A peine deux mois et demi depuis son investiture par l’assemblée provinciale, le gouvernement PURUSI est déjà emputé d’un membre. Le gouverneur de province a pris l’arrêté relevant de ses fonctions la ministre provinciale des finances, madame Dorothée NGANIZA. A sa charge de nombreux griefs dont le plus spectaculaire reste celui d’avoir sollicité un prêt bancaire de 5 millions de dollars « sans que l’autorité provinciale, l’assemblée provinciale et le conseil des ministres provinciaux n’en soient informés ».
Certaines sources affirment que la ministre provinciale de finances avait profité de l’absence à Bukavu du Gouverneur de province pour monter ce dossier qui lui coûte aujourd’hui son poste.
Question. Madame Dorothée NGANIZA avait-elle agit seule? Non! Selon plusieurs sources, d’autres membres du gouvernement sont cités car aucune banque ne pouvait prendre au sérieux un dossier d’un montant colossal porté par un seul ministre…de finances, soit-il ! Dorothée NGANIZA pourrait être cet arbre qui cache la forêt.
Que le gouverneur de province ait pris la décision de la révoquer, cela est une preuve supplémentaire du changement du logiciel de gestion de la province prôné par le gouverneur Jean-Jacques Purusi Sadiki. Cela peut paraître un peu osé lorsqu’on sait que madame Dorothée NGANIZA est la protégée de l’autorité morale du parti AFDC dont est membre le Gouverneur de province.

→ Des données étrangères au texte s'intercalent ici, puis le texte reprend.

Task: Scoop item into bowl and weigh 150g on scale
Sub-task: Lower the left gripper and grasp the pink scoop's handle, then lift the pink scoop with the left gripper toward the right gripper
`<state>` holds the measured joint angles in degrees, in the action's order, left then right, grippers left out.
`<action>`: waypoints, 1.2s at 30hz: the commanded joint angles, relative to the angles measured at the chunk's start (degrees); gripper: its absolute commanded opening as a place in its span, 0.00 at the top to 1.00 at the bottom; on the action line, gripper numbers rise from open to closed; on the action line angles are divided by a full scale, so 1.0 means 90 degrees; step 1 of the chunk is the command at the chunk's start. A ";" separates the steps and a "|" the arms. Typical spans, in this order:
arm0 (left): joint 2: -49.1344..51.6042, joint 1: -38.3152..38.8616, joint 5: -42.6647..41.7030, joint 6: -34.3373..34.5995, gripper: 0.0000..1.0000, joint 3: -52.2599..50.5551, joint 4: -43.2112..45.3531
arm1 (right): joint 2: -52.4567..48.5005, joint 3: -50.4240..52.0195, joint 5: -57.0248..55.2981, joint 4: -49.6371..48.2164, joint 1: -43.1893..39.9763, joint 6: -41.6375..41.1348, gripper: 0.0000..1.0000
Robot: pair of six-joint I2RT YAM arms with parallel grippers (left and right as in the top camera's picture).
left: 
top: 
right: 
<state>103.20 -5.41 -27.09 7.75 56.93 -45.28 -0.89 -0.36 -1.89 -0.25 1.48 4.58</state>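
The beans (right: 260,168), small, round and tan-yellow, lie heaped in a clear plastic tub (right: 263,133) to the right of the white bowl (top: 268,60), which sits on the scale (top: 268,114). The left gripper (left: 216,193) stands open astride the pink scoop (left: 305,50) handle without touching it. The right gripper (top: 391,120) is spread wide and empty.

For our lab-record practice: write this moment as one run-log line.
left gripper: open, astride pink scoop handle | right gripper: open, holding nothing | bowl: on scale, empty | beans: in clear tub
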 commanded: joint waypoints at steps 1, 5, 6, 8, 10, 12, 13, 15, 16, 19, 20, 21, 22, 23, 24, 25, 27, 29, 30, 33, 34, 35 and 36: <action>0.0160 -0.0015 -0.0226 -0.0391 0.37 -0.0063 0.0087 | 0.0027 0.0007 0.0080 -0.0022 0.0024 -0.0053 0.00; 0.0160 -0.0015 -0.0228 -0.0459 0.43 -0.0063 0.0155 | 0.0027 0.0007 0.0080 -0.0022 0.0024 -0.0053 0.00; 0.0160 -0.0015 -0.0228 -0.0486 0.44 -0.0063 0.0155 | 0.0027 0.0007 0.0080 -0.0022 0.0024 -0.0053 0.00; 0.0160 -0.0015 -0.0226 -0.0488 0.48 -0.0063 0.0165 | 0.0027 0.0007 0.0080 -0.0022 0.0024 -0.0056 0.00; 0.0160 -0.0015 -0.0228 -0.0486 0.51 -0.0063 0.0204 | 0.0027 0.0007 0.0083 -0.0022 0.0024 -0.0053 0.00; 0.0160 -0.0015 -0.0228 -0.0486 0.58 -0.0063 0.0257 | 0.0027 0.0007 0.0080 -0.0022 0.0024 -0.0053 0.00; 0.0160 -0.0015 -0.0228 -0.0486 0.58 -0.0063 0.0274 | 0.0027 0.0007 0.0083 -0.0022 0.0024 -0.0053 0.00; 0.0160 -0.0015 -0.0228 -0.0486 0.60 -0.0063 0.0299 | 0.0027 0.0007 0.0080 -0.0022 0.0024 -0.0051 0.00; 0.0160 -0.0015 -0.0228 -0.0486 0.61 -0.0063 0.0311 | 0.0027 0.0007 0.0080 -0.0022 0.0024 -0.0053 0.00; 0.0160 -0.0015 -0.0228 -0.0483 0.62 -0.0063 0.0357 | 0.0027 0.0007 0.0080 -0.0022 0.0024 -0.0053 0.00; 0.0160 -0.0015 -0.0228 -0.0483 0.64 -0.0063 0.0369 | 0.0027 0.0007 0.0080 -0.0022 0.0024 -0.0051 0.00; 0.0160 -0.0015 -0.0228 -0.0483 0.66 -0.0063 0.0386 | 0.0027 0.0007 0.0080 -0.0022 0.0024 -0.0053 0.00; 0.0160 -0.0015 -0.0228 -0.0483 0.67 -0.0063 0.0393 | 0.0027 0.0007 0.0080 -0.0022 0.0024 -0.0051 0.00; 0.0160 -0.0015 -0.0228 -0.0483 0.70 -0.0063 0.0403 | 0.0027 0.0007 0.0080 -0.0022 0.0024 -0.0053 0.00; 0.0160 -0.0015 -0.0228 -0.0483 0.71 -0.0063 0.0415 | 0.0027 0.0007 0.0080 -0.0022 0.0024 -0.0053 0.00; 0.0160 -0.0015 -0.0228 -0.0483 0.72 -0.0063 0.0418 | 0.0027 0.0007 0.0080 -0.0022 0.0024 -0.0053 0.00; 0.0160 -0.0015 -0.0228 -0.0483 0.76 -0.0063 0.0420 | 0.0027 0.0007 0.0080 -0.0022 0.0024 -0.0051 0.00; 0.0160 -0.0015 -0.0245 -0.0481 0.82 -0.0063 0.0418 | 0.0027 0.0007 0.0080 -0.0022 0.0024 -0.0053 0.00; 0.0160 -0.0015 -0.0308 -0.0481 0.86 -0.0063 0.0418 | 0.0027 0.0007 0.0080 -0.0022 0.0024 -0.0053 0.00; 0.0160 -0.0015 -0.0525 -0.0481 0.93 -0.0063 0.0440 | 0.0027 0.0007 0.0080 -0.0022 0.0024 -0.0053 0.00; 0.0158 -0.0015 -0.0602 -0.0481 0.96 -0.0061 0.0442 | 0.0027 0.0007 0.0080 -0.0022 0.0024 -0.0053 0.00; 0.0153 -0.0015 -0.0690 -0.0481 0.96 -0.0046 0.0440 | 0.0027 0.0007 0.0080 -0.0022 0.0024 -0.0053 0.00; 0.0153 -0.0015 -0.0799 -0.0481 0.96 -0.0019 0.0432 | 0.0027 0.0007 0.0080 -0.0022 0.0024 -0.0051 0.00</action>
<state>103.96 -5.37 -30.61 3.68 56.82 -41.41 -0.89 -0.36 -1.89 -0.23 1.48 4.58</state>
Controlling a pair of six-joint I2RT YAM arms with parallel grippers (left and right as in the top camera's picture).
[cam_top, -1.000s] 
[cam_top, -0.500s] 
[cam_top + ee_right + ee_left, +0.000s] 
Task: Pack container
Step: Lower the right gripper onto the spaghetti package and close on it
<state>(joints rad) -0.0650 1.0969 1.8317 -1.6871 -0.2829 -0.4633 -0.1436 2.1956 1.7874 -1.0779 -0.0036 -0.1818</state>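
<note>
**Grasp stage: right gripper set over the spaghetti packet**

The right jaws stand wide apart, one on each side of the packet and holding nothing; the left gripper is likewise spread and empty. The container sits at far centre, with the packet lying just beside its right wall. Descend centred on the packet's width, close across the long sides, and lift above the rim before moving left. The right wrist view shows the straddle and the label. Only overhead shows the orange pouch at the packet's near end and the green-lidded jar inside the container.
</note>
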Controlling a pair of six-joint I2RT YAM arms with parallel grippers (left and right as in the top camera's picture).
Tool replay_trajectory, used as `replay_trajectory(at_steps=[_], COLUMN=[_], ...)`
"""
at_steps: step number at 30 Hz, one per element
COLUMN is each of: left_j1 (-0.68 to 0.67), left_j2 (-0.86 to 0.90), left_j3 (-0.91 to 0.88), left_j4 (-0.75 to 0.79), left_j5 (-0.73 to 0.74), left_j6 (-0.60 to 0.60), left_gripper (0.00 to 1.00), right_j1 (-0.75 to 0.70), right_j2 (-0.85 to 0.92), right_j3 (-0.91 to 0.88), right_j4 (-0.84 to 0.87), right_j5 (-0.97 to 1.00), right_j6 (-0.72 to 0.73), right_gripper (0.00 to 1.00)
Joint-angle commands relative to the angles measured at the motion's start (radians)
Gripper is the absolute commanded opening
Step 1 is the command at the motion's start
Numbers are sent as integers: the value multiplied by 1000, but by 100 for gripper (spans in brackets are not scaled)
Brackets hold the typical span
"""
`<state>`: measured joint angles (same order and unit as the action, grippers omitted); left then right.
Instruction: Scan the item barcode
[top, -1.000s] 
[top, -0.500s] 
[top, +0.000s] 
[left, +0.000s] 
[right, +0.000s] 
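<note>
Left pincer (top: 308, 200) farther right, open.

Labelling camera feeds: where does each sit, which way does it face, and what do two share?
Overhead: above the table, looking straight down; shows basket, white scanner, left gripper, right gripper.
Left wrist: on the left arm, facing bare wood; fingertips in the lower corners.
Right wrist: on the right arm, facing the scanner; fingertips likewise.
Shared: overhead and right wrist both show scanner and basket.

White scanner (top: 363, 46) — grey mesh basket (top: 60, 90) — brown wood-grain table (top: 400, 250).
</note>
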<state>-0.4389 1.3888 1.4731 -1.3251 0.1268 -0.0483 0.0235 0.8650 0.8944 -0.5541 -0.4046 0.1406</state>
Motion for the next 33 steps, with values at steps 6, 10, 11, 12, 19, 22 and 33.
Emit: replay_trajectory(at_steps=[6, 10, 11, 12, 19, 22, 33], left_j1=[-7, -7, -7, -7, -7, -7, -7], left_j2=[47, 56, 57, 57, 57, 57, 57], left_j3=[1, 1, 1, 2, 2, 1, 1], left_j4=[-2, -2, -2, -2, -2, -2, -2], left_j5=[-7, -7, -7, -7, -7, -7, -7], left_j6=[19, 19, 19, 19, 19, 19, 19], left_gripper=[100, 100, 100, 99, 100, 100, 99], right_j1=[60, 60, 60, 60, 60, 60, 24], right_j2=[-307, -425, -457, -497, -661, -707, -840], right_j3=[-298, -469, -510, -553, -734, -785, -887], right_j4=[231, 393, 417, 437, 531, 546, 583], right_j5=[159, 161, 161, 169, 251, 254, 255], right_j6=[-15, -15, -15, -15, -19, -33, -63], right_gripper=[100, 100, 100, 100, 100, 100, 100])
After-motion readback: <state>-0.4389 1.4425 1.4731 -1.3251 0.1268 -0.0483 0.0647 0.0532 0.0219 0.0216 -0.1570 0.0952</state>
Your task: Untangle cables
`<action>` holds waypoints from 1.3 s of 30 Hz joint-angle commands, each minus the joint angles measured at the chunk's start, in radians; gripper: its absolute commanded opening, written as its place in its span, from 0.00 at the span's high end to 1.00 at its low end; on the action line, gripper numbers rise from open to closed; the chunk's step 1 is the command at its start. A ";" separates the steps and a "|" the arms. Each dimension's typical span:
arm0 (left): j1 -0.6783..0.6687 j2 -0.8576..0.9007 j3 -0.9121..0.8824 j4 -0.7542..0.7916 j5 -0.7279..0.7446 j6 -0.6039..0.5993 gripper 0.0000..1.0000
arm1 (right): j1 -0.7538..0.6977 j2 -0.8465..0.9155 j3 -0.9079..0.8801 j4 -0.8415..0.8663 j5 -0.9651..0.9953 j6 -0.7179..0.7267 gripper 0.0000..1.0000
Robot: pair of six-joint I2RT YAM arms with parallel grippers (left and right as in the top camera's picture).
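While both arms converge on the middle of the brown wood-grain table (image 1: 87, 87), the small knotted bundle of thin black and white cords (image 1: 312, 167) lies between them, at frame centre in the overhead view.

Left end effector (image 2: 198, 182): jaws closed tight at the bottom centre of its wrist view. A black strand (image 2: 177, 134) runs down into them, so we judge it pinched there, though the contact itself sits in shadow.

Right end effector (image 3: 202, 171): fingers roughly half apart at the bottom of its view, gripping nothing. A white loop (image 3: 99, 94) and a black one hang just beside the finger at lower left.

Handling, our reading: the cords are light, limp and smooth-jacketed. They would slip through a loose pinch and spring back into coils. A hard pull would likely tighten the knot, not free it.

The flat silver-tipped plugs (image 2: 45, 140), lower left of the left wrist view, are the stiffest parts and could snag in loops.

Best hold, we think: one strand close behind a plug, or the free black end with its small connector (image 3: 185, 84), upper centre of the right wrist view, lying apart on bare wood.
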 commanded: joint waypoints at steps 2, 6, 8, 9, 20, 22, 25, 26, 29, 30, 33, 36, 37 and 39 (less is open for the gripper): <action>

Ce n’est pas la première fois que la désormais ex-ministre provinciale des finances est mise à la porte dans l’exercice de ses fonctions. Le prédécesseur de Purusi, Théo Ngwabidje Kasi l’avait aussi révoquée pour malversations et coulage des recettes à la DPMER. A l’époque, la guerre faisait rage entre Ngwabidje et Bahati Lukwebo. On avait alors pensé à la vengeance, au règlement de compte de la part de l’ancien Gouverneur. Les faits lui donnent raison aujourd’hui.